- Theatrical release poster
- Directed by: Adam Anders
- Written by: Adam Anders; Peter Barsocchini;
- Produced by: Adam Anders; Brandt Andersen; Steve Barnett; Ryan Busse; Stephen Meinen; Alan Powell;
- Starring: Fiona Palomo; Milo Manheim; Lecrae; Joel Smallbone; Antonio Banderas;
- Cinematography: Xavi Giménez
- Edited by: Sabrina Plisco
- Music by: Adam Anders; Nikki Anders; Peer Åström;
- Production company: Affirm Films; Monarch Media; SPACE + ART Entertainment; Night Light; ;
- Distributed by: Sony Pictures Releasing
- Release date: November 10, 2023 (United States);
- Running time: 98 minutes
- Country: United States
- Language: English
- Budget: $6 million
- Box office: $7.9 million

= Journey to Bethlehem =

Journey to Bethlehem is a 2023 American Christmas musical film directed by Adam Anders in his feature-length directorial debut. Written by Anders and Peter Barsocchini, the film stars Milo Manheim in his feature film debut and Fiona Palomo as Joseph and Mary, with Antonio Banderas as King Herod.

==Premise==

A young woman carrying an unimaginable responsibility. A young man torn between love and honor. A jealous king who will stop at nothing to keep his crown. This live-action Christmas musical celebration for the entire family, weaves classic Christmas melodies in to new pop songs in a music-infused retelling of the timeless story of Mary and Joseph and the birth of Jesus.

==Production==
The film and its cast was announced in March 2023, with newcomer Fiona Palomo as Mary, Zombies star Milo Manheim as Joseph, and Antonio Banderas as Herod the Great. Shooting locations included the Santa Bárbara Castle in Alicante, and the Tabernas Desert and Paraje El Chorrillo in Almeria..

=== Music ===
The following soundtrack was released on Nov 3, 2023. The deluxe version containing the original score was released on November 24, 2023. Meanwhile, the soundtrack album edition with instrumental music was released one year later on November 29, 2024.

Track listing
| No. | Title | Length |
|---|---|---|
| 1. | "O Come, O Come, Emmanuel" | 0:18 |
| 2. | "Journey to Bethlehem" | 1:47 |
| 3. | "Mary's Getting Married" | 3:34 |
| 4. | "Good to be King" | 2:57 |
| 5. | "Can We Make This Work" | 2:46 |
| 6. | "Mother To A Savior and King" | 3:54 |
| 7. | "The Ultimate Deception" | 2:55 |
| 8. | "Three Wise Guys" | 2:34 |
| 9. | "We Become We" | 2:08 |
| 10. | "In My Blood" | 2:54 |
| 11. | "The Nativity Song" | 4:04 |
| 12. | "Brand New Life" | 3:27 |
| Total length: |  | 33:24 |

==Release==
Journey to Bethlehem was theatrically released on November 10, 2023, by Sony Pictures and Affirm Films. A teaser trailer premiered in front of Affirm's Big George Foreman, before being released on YouTube.
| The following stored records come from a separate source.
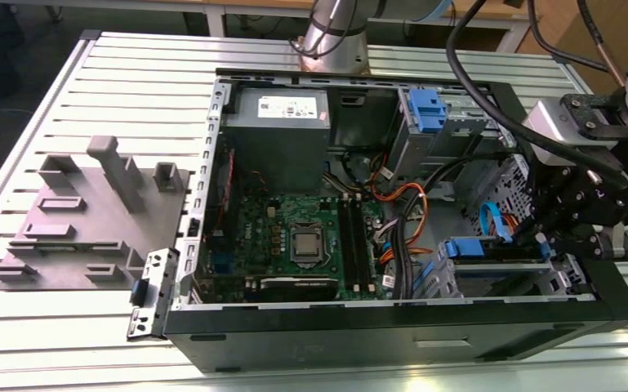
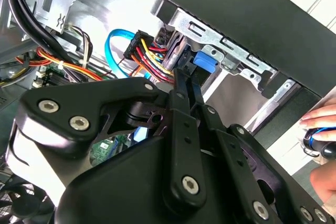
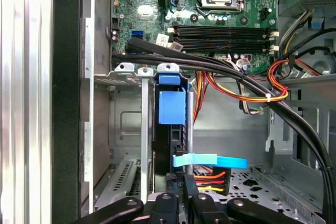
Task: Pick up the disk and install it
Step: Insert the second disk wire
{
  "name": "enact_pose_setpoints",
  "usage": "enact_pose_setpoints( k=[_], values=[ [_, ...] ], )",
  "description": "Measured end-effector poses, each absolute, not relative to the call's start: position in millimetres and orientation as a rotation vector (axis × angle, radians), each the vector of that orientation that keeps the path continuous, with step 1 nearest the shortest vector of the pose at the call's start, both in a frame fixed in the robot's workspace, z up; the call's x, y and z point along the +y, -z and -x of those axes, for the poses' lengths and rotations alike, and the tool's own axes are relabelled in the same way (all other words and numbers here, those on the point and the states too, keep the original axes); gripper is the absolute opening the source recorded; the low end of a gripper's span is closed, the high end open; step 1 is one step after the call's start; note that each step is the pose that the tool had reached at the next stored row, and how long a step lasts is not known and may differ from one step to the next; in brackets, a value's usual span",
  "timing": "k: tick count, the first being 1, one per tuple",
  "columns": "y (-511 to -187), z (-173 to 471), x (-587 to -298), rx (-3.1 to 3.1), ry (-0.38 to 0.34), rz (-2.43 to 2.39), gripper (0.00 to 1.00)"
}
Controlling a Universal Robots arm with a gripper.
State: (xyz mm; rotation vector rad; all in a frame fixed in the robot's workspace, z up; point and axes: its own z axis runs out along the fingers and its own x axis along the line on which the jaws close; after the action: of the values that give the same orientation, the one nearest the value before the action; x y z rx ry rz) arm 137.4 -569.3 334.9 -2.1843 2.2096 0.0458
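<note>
The disk (image 1: 477, 247) stands on edge in the drive cage at the front corner of the open computer case (image 1: 199, 245), on the exterior view's right. Its blue rail shows in the first wrist view (image 3: 172, 107) and the second wrist view (image 2: 205, 61). My gripper (image 1: 545, 242) hangs just beside the cage. In the second wrist view its two thin black fingers (image 2: 185, 95) lie pressed together, their tips (image 2: 182, 74) right at the disk's blue end. Whether the tips touch the disk I cannot tell.
A light blue flat cable (image 3: 210, 160) and red-yellow power wires (image 3: 210, 174) lie beside the disk. Black cable bundles (image 3: 220, 69) cross above the cage. Another blue carrier (image 1: 428, 110) sits in the far bay. A person's hand (image 2: 323, 124) rests outside the case. A grey fixture (image 1: 85, 220) stands on the exterior view's left.
</note>
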Motion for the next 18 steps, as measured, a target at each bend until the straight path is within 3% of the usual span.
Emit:
enact_pose_setpoints(
  k=[18],
  values=[
    [-330.2, -137.4, -570.0, 2.21, -0.046, 2.184, 0.16]
  ],
)
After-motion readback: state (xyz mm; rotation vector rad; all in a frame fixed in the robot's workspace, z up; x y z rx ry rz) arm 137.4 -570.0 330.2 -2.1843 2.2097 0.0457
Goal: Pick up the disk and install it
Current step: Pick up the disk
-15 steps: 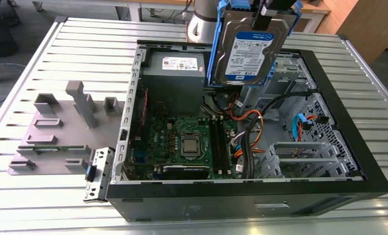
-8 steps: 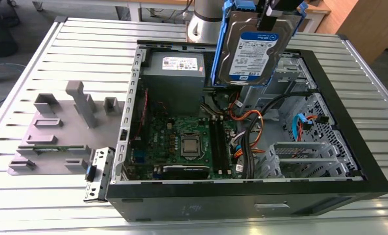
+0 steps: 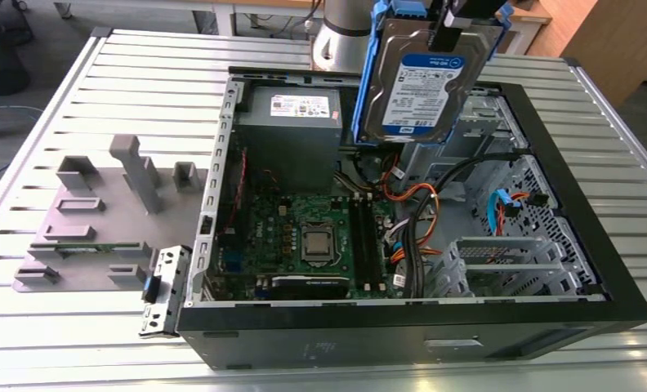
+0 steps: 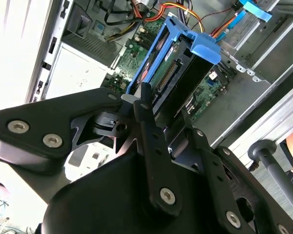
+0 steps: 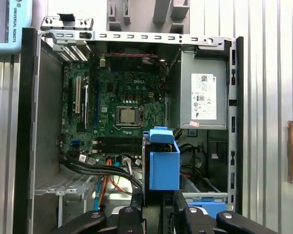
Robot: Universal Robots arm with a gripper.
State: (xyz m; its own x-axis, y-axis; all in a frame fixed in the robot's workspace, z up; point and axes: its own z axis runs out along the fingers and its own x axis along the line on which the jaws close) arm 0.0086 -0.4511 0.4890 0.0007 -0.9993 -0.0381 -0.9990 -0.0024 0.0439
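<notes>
1. Step in hand: the pick-up looks done and the install does not. The end effector is clamped on the upper end of the disk, its fingers narrow against the blue rails. The disk hangs upright, label facing the camera in the exterior view, clear of everything below.

2. Where the disk is: it is in the air above the open computer case, over the part of the case nearest the tabletop's far edge. It hangs between the grey power supply and the metal drive cage, touching neither.

3. In the second wrist view the disk juts out beyond the end effector, connector edge showing, with the motherboard beneath.

4. In the first wrist view the disk hangs over a bundle of cables beside the motherboard.

5. What the install calls for, as I judge it: the rails must line up squarely with the cage's slot, and the orange cables lying just below must stay out of the path. A tilted entry would likely jam the rails.
</notes>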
The film was released on digital platforms on December 8, 2023, followed by a Blu-ray and DVD release on January 16, 2024.

==Reception==
=== Box office ===
In the United States and Canada, Journey to Bethlehem was released alongside The Marvels, and was projected to gross $1–3 million from 1,823 theaters in its opening weekend. The film made $1 million on its first day, including $250,000 from Thursday night previews. It went on to debut to $2.4 million, finishing in seventh.

=== Critical response ===
 Audiences polled by CinemaScore gave the film an average grade of "A–" on A+ to F scale, while those surveyed by PostTrak gave it an 81% positive score. In 2024, it was awarded the Epiphany Prize® for Inspiring Movies by Movieguide at the Movieguide Awards.